It was bad enough when Kimberly Hay's family, riding the Metro to the Kennedy Center on Friday night to watch Mary Poppins, saw three youths assault a terrified young rider reading To Kill a Mockingbird by aiming an aerosol can at his face and spraying. But the brawl they witnessed on the way home, several hours later, which involved at least 70 youths fighting each other in a frenzy, left Hay's nieces "freaked out" and the 43-year-old wary of riding the Metro in off-peak hours. "It was pandemonium," said Hay, who had traveled to the District from Charles County with her husband, sister-in-law, 25-year-old niece with special needs and two grandnieces, eleven and fourteen. "We were pushing our kids out of the way, trying to plaster ourselves against the wall so nobody would hurt us. There were five fights right in front of us... Metro is very accessible but not safe all the time. I don't know if I would ride it again in non-rush hours."Rico says it was a terrorist attack; you just have to broaden your definition a bit. But " a very focused strategy targeted on that problem"? That's how to sound like you're concerned without actually saying anything...
It was the second reported big fight involving young Metro riders in the nation's capital this summer, and some elected officials called Sunday for better security and new approaches to deal with the problem.

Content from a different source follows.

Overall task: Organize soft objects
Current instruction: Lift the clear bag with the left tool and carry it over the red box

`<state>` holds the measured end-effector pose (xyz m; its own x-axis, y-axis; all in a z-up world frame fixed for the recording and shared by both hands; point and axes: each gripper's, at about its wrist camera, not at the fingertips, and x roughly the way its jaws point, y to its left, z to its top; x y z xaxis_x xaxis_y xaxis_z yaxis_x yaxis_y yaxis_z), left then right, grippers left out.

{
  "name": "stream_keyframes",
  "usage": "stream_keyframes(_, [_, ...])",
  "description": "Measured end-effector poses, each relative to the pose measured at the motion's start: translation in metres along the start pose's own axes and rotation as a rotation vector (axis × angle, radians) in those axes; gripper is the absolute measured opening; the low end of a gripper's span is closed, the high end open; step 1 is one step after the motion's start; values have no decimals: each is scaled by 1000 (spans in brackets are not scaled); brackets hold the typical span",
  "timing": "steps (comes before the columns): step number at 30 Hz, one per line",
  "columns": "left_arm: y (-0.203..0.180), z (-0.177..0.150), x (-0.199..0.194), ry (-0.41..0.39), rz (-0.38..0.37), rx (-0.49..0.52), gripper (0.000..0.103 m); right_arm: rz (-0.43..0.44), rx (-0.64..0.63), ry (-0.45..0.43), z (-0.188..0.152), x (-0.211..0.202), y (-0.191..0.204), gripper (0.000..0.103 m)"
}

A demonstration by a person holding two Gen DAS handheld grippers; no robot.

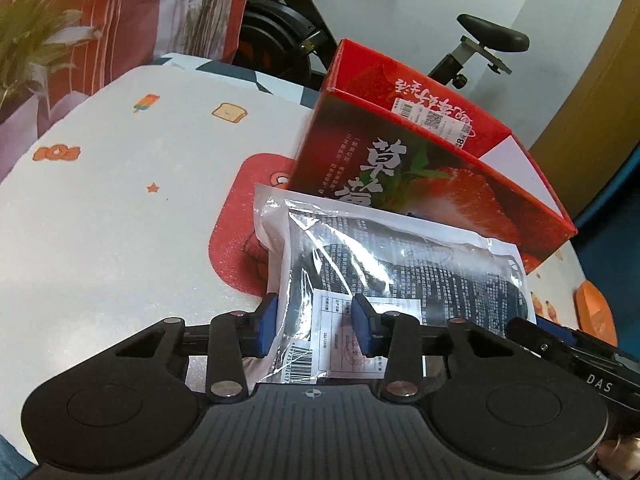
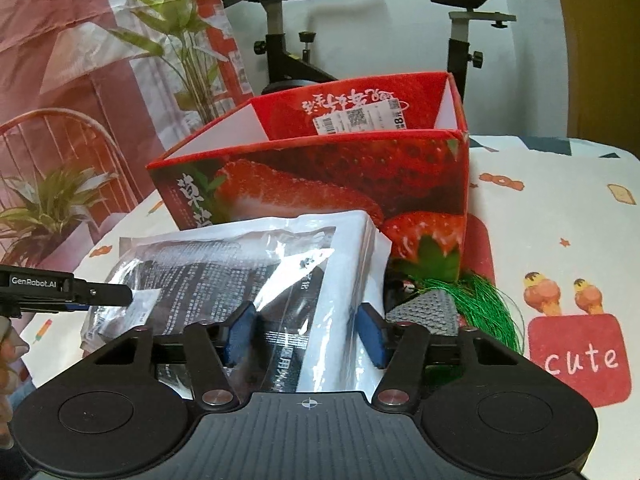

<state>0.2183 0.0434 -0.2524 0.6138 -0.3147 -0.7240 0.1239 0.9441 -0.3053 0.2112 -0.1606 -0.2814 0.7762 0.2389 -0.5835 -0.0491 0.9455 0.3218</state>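
A clear plastic packet (image 1: 384, 276) of dark fabric lay on the tablecloth (image 1: 120, 208) against the near side of an open red strawberry box (image 1: 420, 168). The left gripper (image 1: 316, 326) and right gripper (image 2: 308, 332) each clasped a near edge of it.

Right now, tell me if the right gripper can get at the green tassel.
Probably not yet. The right gripper has its jaws around the plastic packet; the green tassel lies apart, off to its right beside the strawberry box, otherwise uncovered.
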Motion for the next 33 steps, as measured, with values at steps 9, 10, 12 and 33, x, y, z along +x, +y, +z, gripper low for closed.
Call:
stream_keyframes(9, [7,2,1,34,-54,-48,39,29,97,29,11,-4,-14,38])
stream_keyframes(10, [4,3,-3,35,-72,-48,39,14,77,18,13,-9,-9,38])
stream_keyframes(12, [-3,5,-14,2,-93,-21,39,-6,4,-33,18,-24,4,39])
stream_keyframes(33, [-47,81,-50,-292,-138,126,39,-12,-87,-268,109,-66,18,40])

The melee highlights the difficulties authorities have in dealing with teen violence, and how it can encroach on a Metro system that routinely carries commuters, families, tourists, and late-night revelers.
Metro Transit Police were investigating the incident and reviewing videotape of the fracas, which began about 11 p.m. at the Gallery Place Station, Metro officials said. A large group of battling youths boarded Metro cars and continued to fight as they spilled onto the platform for the Green and Yellow lines at L'Enfant Plaza Station, terrifying other riders and causing a stampede.
Two sixteen-year-olds were charged, one with disorderly conduct and the other with simple assault. Angelo Nicholas, 18, of the District was charged with disorderly conduct. Five people hurt in the fight and ensuing crush were taken to hospitals, a Metro spokeswoman said, and an unknown number of others were injured. Chris Davis, 27, of the District was one of them. He said he was about to get onto a train at L'Enfant Plaza when he heard people running out of it and screaming. "I thought it was a terrorist attack," said Davis, who works for the American Civil Liberties Union. "I turned the other way, and I was trampled."
Violence among young people during the summer is a longstanding problem in the District, and it is the reason there is a curfew that requires city residents seventeen and younger to be off the streets by midnight.
In early June, a fight that started on a Red Line train left a sixteen-year-old boy beaten unconscious by a group of people who had attacked him over his Air Jordan shoes, the boy's mother said. Union Station was closed for about thirty minutes after a Transit Police officer responded and was backed up by more than a dozen other officers.
Metro spokeswoman Cathy Asato said she had no information to release about the melee on Friday, which began in the Northwest Washington neighborhood near Gallery Place Station, a teen hangout filled with restaurants, clubs, a movie theater, and a bowling alley. A source with knowledge of the investigation said that transit officials were looking into the possibility that the youths had begun to fight on the street outside the station, and that D.C. police officers tried to break them up. The youths moved into the station, boarded Metro cars, and fought as they spilled out at L'Enfant Plaza. It was there that Hay and her family were waiting to board a train home.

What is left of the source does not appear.